◆ EXERCISE DESCRIPTION ◆
Every entry below should be transcribed exactly; pictures stay out of the copy.

*** Opening SUPPLIED RECORDS ***

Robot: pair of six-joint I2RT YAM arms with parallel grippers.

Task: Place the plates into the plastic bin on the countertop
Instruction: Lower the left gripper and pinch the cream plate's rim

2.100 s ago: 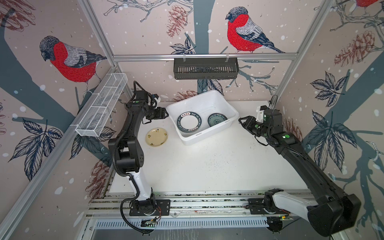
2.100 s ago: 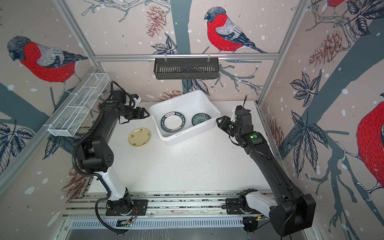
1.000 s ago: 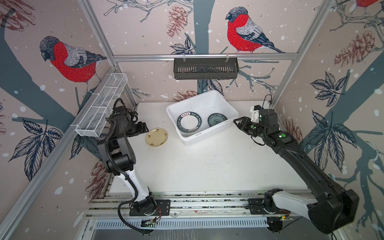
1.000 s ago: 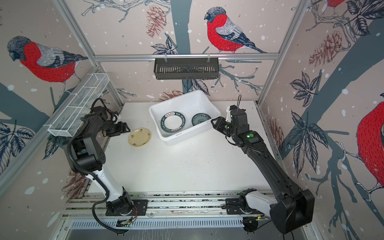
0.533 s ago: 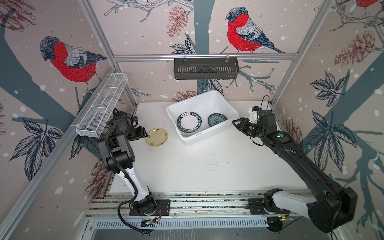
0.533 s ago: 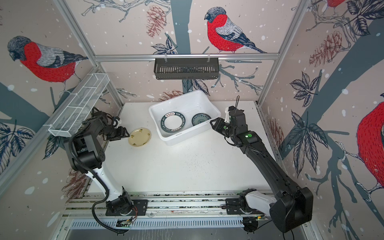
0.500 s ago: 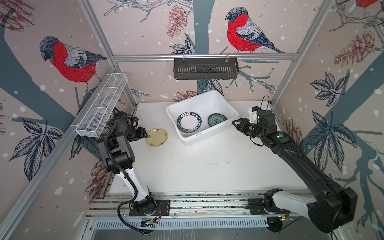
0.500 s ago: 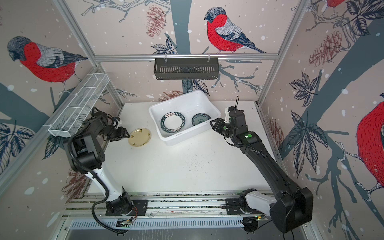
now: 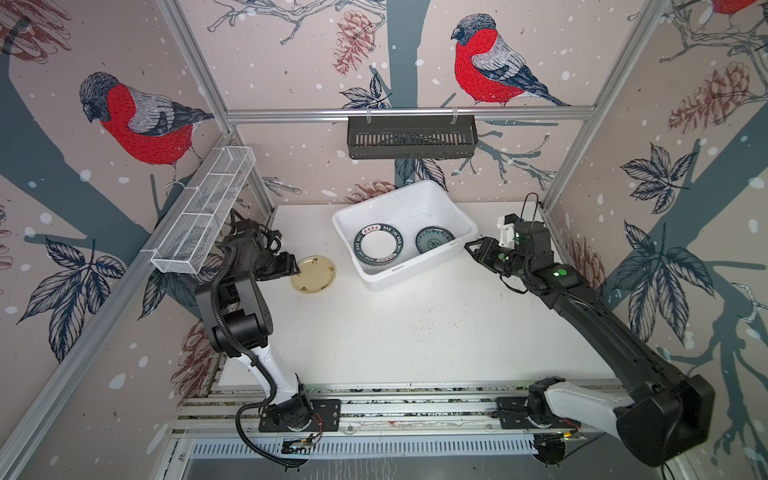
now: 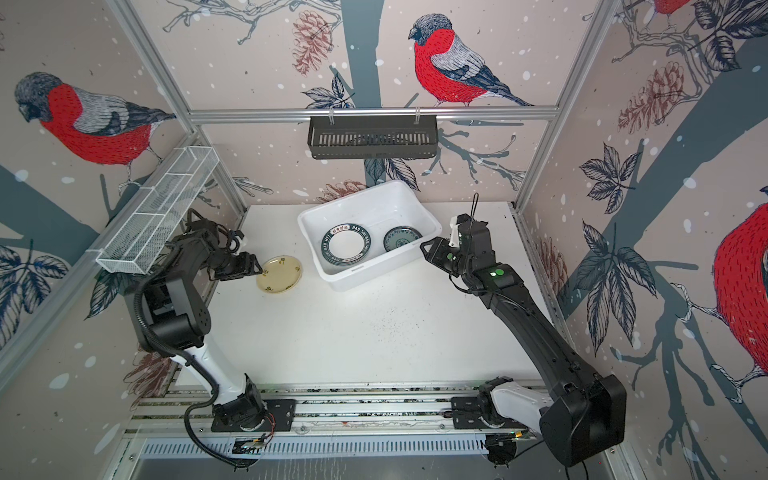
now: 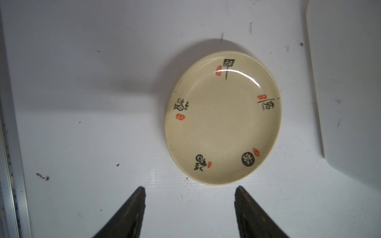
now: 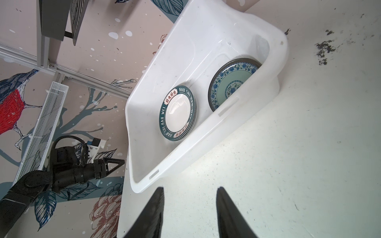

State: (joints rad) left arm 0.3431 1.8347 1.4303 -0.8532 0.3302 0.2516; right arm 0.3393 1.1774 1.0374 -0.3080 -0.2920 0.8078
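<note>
Glossy pale yellow plate [image 11: 222,117] on matt, scuffed countertop [image 11: 82,134]; smooth plastic bin [image 12: 206,41].

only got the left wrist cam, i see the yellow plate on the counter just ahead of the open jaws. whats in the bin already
Observer: The plastic bin holds a stack of plates with a white, green-rimmed lettered plate on top.
Operator: anything else in there
Observer: A teal floral plate lies beside that stack, on the right arm's side, partly hidden behind the bin's near wall.
Operator: and the right arm, in my way?
Observer: The right gripper hovers open and empty just off the bin's right-hand corner, on the far side of the bin from your plate.
</note>
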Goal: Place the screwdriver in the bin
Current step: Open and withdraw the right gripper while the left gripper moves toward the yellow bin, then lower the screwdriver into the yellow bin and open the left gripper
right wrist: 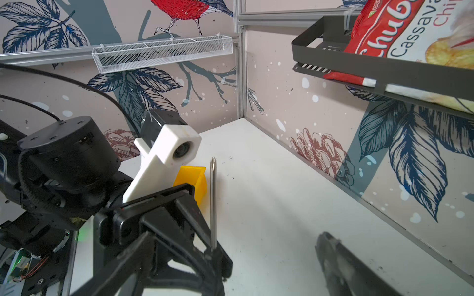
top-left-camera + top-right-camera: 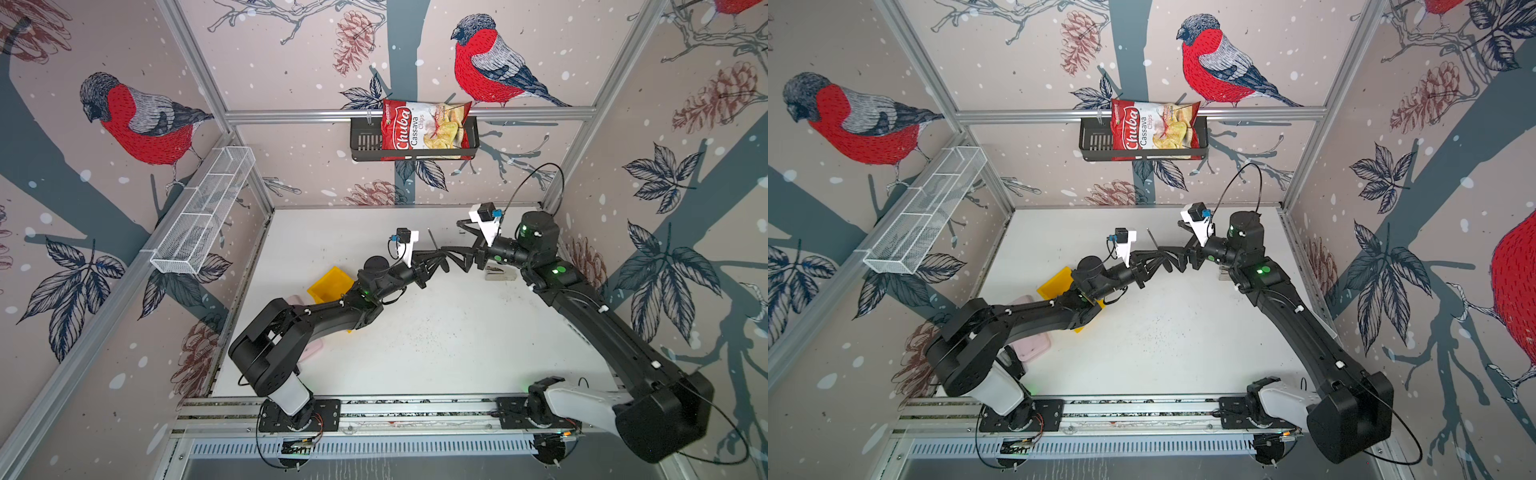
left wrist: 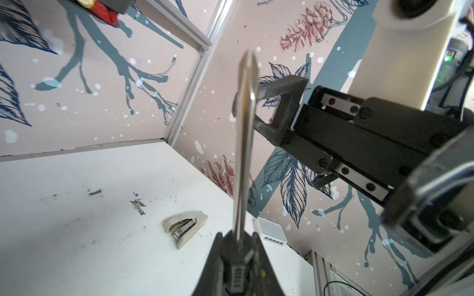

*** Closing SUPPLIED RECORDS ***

◆ FINISHED EXERCISE ◆
Robot: pair of six-joint I2RT YAM arms with parallel grippers.

Task: Place the plates into the plastic bin on the countertop
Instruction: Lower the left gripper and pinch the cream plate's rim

2.100 s ago: 
2.100 s ago: 
1.000 s ago: 
1.000 s ago: 
0.533 s ago: 
0.533 s ago: 
0.500 s ago: 
0.500 s ago: 
now: 
now: 
now: 
now: 

State: (joints rad) left arm 0.3431 1.8347 1.4303 -0.8532 0.3302 0.2516; right arm 0.3393 1.1774 1.0374 -0.3080 -0.2920 0.8078
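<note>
Glossy pale yellow plate [image 11: 222,117] on matt, scuffed countertop [image 11: 82,134]; smooth plastic bin [image 12: 206,41].

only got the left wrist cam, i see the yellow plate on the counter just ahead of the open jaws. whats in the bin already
Observer: The plastic bin holds a stack of plates with a white, green-rimmed lettered plate on top.
Operator: anything else in there
Observer: A teal floral plate lies beside that stack, on the right arm's side, partly hidden behind the bin's near wall.
Operator: and the right arm, in my way?
Observer: The right gripper hovers open and empty just off the bin's right-hand corner, on the far side of the bin from your plate.
</note>
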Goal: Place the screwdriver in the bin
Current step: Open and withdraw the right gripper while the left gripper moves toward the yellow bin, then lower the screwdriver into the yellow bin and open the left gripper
right wrist: 
top-left-camera + top-right-camera: 
left wrist: 

No more work is needed for this exercise.